We often find ourselves facing the fact that our generated numerical results as provided by our own (or someone else's for that matter) code don't match our needs. In order to avoid painful hours of copy and paste sessions I compiled an overview of a few useful tools.
Note: For the rest of this page we will assume a tabulated (multiple columns) format of the data files.
cat file1 >> file2
Files are simply appended to each other.
sort -n file1 file2 ...
All files will be merged and sorted by the numeric value of the first entry (column).
paste file1 file2 ...
All files will be merged such that columns will be placed next to one another.(Side by side)
sed
Sed is a very powerful stream editor which allows us to manipulate data in various ways. A detailed description of all features would exceed the scope of this writeup. I find myself using the following features more than any other:
sed 's/search term/replace term/g' in-file > out-file
Replaces all instances of search term with replace term and file is then written to out-file
sed '/^[ \t]*$/d' in-file > out-file
This deletes any entirely empty lines in the file ^$,
empty but containing spaces ^[ ]*$ or tabs ^[\t]*$
awk Although I mainly use PERL for more involved operations awk can
be quite useful for some simple logic/search operations. Once again, one very
useful 'mini-script': awk ' { if ( $1==$2 ) print $0; }' in-file >
out-file If the logic operation checking if the value in column 1 is equal
to that in column 2 returns TRUE ($1==$2) then we print the entire line ($0)

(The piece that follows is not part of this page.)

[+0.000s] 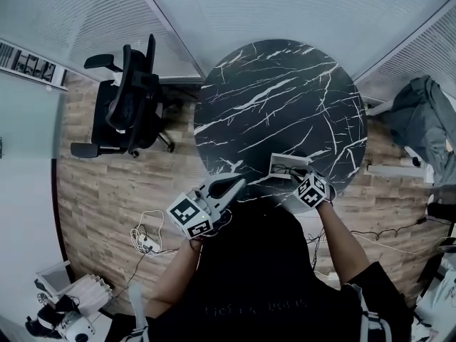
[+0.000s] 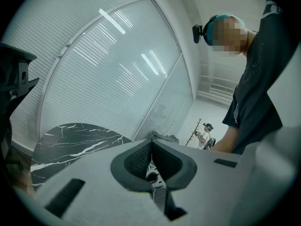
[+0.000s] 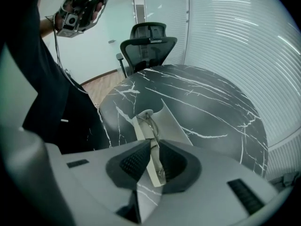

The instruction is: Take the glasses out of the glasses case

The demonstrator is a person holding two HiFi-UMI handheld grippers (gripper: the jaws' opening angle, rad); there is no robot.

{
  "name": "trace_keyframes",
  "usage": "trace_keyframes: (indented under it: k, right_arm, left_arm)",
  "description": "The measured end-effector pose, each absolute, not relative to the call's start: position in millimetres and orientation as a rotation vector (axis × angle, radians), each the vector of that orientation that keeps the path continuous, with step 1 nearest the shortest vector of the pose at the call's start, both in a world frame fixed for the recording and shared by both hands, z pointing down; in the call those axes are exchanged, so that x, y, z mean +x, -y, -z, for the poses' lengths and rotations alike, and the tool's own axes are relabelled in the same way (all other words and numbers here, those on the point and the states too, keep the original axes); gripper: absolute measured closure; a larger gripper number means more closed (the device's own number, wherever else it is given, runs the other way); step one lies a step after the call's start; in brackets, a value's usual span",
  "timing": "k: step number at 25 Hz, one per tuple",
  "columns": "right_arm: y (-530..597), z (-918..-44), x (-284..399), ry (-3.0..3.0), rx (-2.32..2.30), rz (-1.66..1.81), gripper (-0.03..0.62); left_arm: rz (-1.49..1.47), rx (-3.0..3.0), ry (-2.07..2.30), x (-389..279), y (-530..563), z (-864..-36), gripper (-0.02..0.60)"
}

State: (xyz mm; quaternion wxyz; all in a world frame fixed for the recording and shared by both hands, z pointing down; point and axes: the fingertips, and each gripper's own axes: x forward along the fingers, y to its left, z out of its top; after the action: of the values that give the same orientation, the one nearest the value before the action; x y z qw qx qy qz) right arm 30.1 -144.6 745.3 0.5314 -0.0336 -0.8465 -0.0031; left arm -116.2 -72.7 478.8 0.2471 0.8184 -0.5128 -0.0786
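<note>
- Your right gripper (image 3: 153, 161) has its jaws pinched on the thin metal glasses (image 3: 151, 126), against the pale wall of the open glasses case (image 3: 170, 122).
- The case lies near the near edge of the marble table (image 1: 278, 98).
- Your left gripper (image 2: 150, 157) is closed and empty, held off the table.

You're at a round black marble table (image 1: 285, 98) on a wood-plank floor (image 1: 100, 184), with a black office chair (image 1: 128, 98) off to your left. Glass walls with white blinds (image 1: 285, 6) run along the far side, and a cable tangle (image 1: 146, 237) sits on the floor.
</note>
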Motion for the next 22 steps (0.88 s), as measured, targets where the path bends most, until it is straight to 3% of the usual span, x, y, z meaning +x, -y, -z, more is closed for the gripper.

or any specific column ($i).
Similarly to awk we can also specify logic operations in gnuplot:
gnuplot> plot 'filename' u ($1==$3&$4==0.0346?$3:1/0):($2)
The data to be plotted is taken from filename with the x value being taken from column 3 ($3) and the y value from column 2 ($2). The logic instruction in the x value specifies that only the data points which have equal values in column 1 and 3 AS WELL AS have a fixed value of 0.0346 in column 4 will be used. Furthermore, the syntax :1/0 eliminates any problems with empty lines.
One very useful feature is that all the data parsing techniques mentioned in the first section can also be used directly by gnuplot along with any other command line options. One example would be the combination of two files using paste:
gnuplot> plot "< paste file1 file2" u 1:2 w l
This example will plot column 1 and 2 from the merged two input files. This method allows one to involve more than one file in the data manipulation.
While on the topic of command line manipulation, it is useful to know that any command line commands can be executed from within is they are preceded by a "!" such as the following will provide the current working directory while in gnuplot:
gnuplot> !pwd